> _Input material_
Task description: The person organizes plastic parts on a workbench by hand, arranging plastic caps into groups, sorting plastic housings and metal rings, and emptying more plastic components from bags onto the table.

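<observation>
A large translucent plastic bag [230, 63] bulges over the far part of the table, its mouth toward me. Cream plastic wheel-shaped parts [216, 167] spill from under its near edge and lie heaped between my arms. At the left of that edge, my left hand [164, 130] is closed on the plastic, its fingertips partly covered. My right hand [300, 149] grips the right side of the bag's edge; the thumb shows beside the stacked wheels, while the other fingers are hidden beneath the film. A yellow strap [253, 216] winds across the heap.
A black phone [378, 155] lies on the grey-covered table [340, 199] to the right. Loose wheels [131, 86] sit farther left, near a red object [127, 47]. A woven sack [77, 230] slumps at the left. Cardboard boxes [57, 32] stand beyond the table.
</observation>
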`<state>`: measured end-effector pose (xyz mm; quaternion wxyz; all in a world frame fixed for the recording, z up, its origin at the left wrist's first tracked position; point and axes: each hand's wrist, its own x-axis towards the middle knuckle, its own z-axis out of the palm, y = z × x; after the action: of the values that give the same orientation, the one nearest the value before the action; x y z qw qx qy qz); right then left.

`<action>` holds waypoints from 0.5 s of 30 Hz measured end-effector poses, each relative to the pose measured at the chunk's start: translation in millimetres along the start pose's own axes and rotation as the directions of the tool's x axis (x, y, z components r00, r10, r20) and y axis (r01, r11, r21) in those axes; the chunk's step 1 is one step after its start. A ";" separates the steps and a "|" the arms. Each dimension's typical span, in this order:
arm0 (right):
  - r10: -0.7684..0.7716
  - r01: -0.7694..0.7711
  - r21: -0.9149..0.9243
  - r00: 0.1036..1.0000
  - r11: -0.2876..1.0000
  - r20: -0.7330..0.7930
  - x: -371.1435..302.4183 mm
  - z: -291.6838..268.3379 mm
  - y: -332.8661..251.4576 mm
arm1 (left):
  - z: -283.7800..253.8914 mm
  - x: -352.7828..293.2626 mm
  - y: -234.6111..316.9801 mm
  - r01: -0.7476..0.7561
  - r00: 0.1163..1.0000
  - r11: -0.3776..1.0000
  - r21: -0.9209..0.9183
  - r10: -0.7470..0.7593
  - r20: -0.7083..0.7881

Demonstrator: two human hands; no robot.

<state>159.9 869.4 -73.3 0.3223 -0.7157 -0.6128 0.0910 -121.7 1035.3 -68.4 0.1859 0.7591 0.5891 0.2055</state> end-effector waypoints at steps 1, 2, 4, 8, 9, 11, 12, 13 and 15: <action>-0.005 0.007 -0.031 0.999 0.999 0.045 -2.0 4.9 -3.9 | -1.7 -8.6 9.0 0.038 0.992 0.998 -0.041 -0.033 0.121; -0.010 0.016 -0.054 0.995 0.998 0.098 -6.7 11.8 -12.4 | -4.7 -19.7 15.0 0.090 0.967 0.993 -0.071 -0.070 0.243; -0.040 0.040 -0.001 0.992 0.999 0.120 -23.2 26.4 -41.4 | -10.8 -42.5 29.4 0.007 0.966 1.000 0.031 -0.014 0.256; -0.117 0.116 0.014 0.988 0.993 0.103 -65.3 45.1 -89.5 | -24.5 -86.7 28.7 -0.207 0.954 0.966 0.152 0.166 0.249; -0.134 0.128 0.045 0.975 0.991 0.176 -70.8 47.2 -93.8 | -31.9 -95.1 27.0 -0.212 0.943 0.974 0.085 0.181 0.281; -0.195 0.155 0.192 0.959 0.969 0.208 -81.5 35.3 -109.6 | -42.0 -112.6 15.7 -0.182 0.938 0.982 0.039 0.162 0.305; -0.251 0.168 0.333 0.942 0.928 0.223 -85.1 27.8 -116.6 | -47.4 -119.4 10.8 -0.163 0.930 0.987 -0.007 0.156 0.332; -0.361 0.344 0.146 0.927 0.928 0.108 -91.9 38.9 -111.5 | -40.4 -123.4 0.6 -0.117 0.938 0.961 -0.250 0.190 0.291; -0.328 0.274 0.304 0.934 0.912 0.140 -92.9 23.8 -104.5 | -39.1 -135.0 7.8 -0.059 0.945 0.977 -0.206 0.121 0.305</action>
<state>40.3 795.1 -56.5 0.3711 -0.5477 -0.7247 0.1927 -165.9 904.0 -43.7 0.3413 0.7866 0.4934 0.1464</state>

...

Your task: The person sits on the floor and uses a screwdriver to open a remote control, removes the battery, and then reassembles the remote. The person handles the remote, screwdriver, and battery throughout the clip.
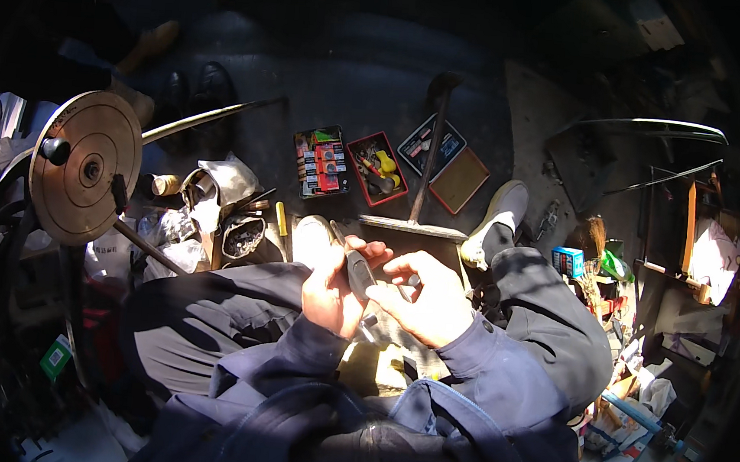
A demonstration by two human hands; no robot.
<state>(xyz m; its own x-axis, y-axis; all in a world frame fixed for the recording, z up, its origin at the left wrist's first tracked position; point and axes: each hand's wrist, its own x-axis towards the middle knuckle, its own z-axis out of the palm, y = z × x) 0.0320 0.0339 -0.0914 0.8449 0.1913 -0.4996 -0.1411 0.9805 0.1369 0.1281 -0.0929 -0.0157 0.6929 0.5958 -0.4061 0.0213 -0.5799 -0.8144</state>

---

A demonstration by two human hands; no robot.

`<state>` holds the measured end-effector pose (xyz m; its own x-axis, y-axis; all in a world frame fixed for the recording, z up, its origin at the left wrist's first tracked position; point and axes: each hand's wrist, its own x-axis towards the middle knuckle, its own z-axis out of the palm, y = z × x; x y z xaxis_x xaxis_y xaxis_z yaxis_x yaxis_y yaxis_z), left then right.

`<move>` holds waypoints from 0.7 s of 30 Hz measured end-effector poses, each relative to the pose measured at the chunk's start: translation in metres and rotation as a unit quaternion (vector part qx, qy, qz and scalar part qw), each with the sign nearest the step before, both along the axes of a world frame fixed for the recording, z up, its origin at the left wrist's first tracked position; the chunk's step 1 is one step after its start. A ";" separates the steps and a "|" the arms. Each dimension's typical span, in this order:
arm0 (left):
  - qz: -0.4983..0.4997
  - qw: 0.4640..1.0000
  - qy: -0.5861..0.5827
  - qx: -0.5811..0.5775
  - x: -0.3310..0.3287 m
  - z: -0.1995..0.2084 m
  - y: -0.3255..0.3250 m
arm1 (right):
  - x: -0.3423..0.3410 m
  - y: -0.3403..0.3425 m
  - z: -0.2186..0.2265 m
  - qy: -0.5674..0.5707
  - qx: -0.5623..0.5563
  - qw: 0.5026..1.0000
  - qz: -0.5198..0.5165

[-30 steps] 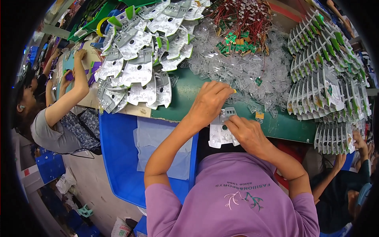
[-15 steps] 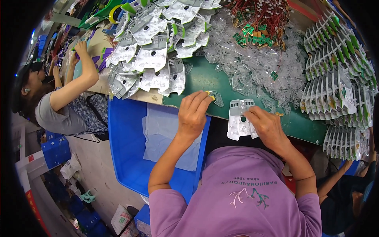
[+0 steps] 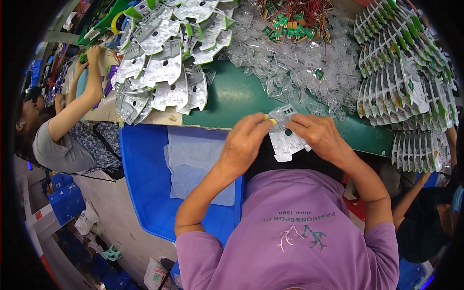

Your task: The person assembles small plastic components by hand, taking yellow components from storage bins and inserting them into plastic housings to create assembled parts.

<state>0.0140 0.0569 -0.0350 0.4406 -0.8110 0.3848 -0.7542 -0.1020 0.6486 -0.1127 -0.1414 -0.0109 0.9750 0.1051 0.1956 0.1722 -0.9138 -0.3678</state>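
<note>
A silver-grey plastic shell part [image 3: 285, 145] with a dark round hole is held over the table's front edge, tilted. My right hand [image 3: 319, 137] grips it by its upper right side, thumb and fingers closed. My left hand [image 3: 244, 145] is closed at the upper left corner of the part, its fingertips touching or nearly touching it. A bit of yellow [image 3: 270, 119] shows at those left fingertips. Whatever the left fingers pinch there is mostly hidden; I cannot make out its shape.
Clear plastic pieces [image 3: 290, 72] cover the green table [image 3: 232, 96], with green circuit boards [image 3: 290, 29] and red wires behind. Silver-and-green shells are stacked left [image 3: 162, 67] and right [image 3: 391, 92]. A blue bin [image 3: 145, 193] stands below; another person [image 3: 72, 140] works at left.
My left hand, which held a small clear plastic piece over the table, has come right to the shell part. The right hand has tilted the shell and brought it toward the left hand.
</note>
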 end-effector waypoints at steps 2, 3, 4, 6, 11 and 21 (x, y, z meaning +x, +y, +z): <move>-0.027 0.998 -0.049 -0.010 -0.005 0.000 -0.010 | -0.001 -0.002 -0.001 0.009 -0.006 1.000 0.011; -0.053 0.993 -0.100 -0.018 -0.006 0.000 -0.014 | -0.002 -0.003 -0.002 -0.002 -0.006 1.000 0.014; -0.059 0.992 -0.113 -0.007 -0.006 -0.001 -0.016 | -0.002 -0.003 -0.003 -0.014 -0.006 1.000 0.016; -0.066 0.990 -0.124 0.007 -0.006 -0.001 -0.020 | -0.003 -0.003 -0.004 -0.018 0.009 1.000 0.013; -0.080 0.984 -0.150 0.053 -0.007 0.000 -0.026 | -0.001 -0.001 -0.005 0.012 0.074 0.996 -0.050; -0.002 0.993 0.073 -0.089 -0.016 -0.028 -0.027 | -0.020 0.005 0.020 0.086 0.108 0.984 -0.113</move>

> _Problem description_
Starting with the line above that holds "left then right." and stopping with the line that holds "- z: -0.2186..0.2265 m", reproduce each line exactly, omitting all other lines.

> _Answer for the task_
`<state>` holds the measured end-effector pose (xyz m; its own x-axis, y-axis; all in a world frame fixed for the recording, z up, its origin at the left wrist's first tracked position; point and axes: each hand's wrist, its own x-axis towards the middle knuckle, its own z-axis out of the palm, y = z × x; x y z xaxis_x xaxis_y xaxis_z yaxis_x yaxis_y yaxis_z), left then right.

`<move>` holds waypoints from 0.7 s of 30 Hz measured end-effector poses, each relative to the pose measured at the chunk's start: translation in metres and rotation as a unit quaternion (vector part qx, qy, qz and scalar part qw), each with the sign nearest the step before, both along the axes of a world frame fixed for the recording, z up, its origin at the left wrist's first tracked position; the chunk's step 1 is one step after its start. A ";" separates the steps and a "|" the arms. Each dimension's typical span, in this order:
arm0 (left):
  - qz: -0.4983..0.4997
  - qw: 0.4640..1.0000
  - qy: -0.5861..0.5827
  - qx: -0.5811..0.5775
  - x: -0.3310..0.3287 m
  - z: -0.1995..0.2084 m
  - y: -0.3255..0.3250 m
arm1 (right):
  - x: -0.3423..0.3410 m
  - y: -0.3403..0.3425 m
  - z: -0.2186..0.2265 m

The exercise concludes with this answer.